Input: Bearing datasets consisting of rolling bearing vibration signal samples
Output: Diagnostic results, including classification accuracy, F-metrics, confusion matrix, feature segmentation, etc.
Step 1: data collection
1.1. Collect the vibration signal of rolling bearing through sensors, data acquisition system and host computer system.
Step 2: data preprocessing
2.1. Sort the collected original rolling bearing vibration signal datasets to obtain sample sets for each category, and add an additive white Gaussian noise with appropriate signal-to-noise ratio to each sample set signal to be closer to the actual working conditions.
2.2. Use CWT to convert the signal into a time-frequency image and express it in grayscale.
2.3. Normalize the obtained image, divide it into training set, verification set and test set according to a certain proportion, and do a good job of classification labeling.

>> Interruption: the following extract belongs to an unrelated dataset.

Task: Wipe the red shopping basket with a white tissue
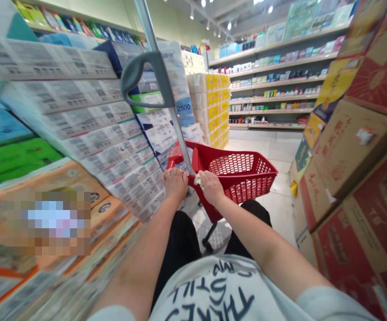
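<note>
A red plastic shopping cart (263, 178) with perforated basket sides stands in front of my knees. Up from its near side runs a metal pole (181, 133) with a grey loop handle (166, 84). My left hand (176, 183) is closed over the cart's near red edge, left of the pole's base. Just right of the pole, my right hand (211, 187) is closed on a small crumpled whitish cloth or tissue (197, 179), against the cart's rim. Its fingertips are partly hidden.
Tall stacks of packaged tissue (89, 102) line the left side. Cardboard boxes (353, 147) are piled close on the right. A pale tiled floor (276, 142) runs between them toward stocked shelves (280, 80). A yellow-and-white package stack (216, 107) stands beyond the cart.
</note>
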### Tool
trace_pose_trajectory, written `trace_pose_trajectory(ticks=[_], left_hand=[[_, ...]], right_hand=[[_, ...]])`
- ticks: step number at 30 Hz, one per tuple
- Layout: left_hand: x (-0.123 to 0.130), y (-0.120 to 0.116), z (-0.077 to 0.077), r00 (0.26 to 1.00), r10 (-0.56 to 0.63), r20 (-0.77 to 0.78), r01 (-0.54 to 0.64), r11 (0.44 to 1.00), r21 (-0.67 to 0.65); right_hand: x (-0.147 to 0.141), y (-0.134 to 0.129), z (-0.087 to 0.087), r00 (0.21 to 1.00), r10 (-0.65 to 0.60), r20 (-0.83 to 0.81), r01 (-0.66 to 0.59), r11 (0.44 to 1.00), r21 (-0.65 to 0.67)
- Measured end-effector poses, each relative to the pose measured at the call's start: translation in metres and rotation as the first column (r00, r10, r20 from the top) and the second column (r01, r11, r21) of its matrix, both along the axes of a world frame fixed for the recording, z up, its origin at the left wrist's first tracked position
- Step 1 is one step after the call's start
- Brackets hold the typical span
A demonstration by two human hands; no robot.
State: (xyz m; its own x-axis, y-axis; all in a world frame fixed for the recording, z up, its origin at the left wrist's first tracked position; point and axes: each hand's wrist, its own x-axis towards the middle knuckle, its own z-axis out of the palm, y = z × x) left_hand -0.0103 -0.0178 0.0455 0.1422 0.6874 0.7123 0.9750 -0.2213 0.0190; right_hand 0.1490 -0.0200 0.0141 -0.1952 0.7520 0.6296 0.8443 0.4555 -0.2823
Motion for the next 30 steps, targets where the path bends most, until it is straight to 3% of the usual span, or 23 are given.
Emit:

Step 3: encoding-decoding training
3.1. Build the RDPN-FCDAE network structure, and randomly initialize the network weights and offsets in the form of Gaussian distribution.
3.2. Encoding and decoding training of the proposed RDPN-FCDAE model on the training datasets in an unsupervised manner.
Step 4: Fine-tune the parameters
4.1. Remove the decoding network of RDPN-FCDAE model.
4.2. Add GAP layer and Softmax classification layer on top of the coding network to form RDPFCN, and fine-tune the parameters through back propagation. This process is labeled.
Step 5: Verify algorithm performance
5.1. Verify the effectiveness of the algorithm on the test datasets and evaluate the diagnosis results.